Here’s more from David Yarnold, the president of the National Audubon Society:

From the Arctic Circle to New Orleans to South America, these volunteers take part in 2,000-plus “count circles” with passion and commitment; they know they belong to an army that has made a difference since 1900. They are among the millions of community heroes who act when Congress won’t, who take conservation personally, and who teach their kids that individual action matters. If that all sounds pretty inspiring, it is.

From Dec. 14 to Jan. 5, these crowd-scientists will provide the information that scientists need to understand how environmental changes are affecting birds. The data they gather help land-use planners avoid disturbing precious breeding grounds. Just three months ago, the two major Eastern power grid coalitions agreed to factor this data in as decisions are made about where to put new mega-power lines.
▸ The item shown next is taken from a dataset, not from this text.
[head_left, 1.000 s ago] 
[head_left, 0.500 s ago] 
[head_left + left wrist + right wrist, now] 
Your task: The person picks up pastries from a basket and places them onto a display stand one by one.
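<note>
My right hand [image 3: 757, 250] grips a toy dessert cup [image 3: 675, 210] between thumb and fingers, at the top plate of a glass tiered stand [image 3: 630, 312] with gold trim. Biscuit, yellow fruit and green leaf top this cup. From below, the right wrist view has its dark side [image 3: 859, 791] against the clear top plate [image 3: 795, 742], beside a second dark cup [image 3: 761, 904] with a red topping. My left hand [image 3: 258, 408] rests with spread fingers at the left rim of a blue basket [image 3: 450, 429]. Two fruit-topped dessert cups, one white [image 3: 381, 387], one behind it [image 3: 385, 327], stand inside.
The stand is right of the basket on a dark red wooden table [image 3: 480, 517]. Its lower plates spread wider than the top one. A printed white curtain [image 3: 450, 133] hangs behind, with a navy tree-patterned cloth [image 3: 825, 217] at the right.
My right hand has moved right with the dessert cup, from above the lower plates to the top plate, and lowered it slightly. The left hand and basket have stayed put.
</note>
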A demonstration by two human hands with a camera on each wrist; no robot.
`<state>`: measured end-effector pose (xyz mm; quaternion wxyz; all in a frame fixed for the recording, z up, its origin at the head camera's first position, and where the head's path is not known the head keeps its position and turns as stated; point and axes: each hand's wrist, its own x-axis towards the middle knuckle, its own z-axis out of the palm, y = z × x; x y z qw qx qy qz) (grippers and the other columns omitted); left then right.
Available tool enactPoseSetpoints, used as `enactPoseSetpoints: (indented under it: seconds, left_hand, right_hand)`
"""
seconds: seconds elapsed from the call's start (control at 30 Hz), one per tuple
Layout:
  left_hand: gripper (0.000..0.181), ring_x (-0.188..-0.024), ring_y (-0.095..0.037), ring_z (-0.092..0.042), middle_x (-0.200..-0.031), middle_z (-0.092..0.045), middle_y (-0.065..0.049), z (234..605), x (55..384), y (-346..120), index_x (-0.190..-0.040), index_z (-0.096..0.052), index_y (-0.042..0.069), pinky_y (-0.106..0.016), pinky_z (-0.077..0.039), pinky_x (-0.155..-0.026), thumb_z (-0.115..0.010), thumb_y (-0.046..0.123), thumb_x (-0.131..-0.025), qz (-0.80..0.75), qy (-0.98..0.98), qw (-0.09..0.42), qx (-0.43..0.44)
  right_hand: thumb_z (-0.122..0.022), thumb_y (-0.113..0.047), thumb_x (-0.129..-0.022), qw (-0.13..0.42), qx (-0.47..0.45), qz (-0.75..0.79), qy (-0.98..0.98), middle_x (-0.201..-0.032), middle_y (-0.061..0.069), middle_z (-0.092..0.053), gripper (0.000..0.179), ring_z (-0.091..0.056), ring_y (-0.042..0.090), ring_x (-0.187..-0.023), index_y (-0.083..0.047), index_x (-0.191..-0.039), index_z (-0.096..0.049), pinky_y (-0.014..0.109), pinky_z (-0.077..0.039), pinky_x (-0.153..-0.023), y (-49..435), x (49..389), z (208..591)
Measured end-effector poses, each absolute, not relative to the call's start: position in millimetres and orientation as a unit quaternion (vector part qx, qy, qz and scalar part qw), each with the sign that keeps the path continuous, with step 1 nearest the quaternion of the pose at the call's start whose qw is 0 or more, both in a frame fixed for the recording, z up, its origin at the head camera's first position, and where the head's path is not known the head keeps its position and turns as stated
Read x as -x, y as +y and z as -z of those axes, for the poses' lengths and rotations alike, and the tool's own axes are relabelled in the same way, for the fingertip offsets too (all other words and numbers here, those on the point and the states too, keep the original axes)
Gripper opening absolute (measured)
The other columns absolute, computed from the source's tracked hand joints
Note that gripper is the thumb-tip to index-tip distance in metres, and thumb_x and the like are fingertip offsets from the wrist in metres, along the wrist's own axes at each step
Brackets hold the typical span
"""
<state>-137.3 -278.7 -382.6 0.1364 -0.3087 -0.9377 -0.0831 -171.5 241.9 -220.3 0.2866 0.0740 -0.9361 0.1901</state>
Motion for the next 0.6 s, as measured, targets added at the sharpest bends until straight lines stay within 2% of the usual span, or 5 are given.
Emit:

The Christmas Bird Count is important because it helps jumpstart conservation for birds whose population is declining and the only way to find this data is to count them. Once the CBC is over and the data comes out, I’ll post some of the interesting findings onto this blog.

So, if you haven’t participated yet, the great thing about the CBC is it’s happening all over the country and chances are there are counts close to you. It costs $5 to help out and you can find locations at Audubon’s website.

This could be a great learning opportunity for you, your children or grandchildren to go out and participate with thousands of other enthusiasts and contribute something tangible to the world of science. If you haven’t already done so, sign up and count some birds before Jan. 5.

Timothy Martinez Jr. is a writer and freelance journalist. His work has been published in The Times-Picayune in New Orleans, Remapping Debate in New York City and other publications. He’s been a bird lover since he was young and currently lives in New Orleans, L.A.


  1. […] and feel like they are really giving back. If you need more reasons why you should participate, check out my post from last year’s […]

  2. This is very interesting. Thanks for your informal assessment. Is it getting pretty cold in your area? Cardinals usually form flocks when it starts getting cold, especially in December and January. It’s also easier for them to fend off predators when flocking together. Spring is when they are usually on their own.

  3. Can’t participate formally in the Christmas bird count because of health. I did want to comment on the early advent here in North Texas (Arlington) of goldfinches, which have been here for a month already, in numbers. We don’t usually see them until right about now (Christmas). We feed nothing but black sunflower seeds, and provide water. Our location is in the center of the DFW metroplex, a shrub- and tree-filled suburban lot. Our birds are almost entirely just a few species: northern cardinals; house finches; chickadees; English sparrows; goldfinches; whitewing doves. In the area are bluejays, crows, grackles, mockingbirds, Carolina wrens, tufted titmice. Cardinals, whitewing doves, and house finches especially are thriving. Our cardinal flock includes seven adult birds. I don’t remember ever seeing a cardinal flock of this size before, as they aren’t generally flocking birds.